*Action item*
Look through the lines of the material and count those containing "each". Give that count alone.

*Collected data*

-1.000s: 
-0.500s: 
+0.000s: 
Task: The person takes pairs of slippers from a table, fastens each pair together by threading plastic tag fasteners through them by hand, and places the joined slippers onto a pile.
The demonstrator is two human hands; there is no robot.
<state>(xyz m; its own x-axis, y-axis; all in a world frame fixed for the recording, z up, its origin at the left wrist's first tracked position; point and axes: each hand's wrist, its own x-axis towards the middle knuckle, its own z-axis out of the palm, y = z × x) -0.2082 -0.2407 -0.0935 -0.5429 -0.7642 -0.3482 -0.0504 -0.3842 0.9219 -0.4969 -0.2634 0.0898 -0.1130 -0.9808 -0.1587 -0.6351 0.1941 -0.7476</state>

*Written solution*
2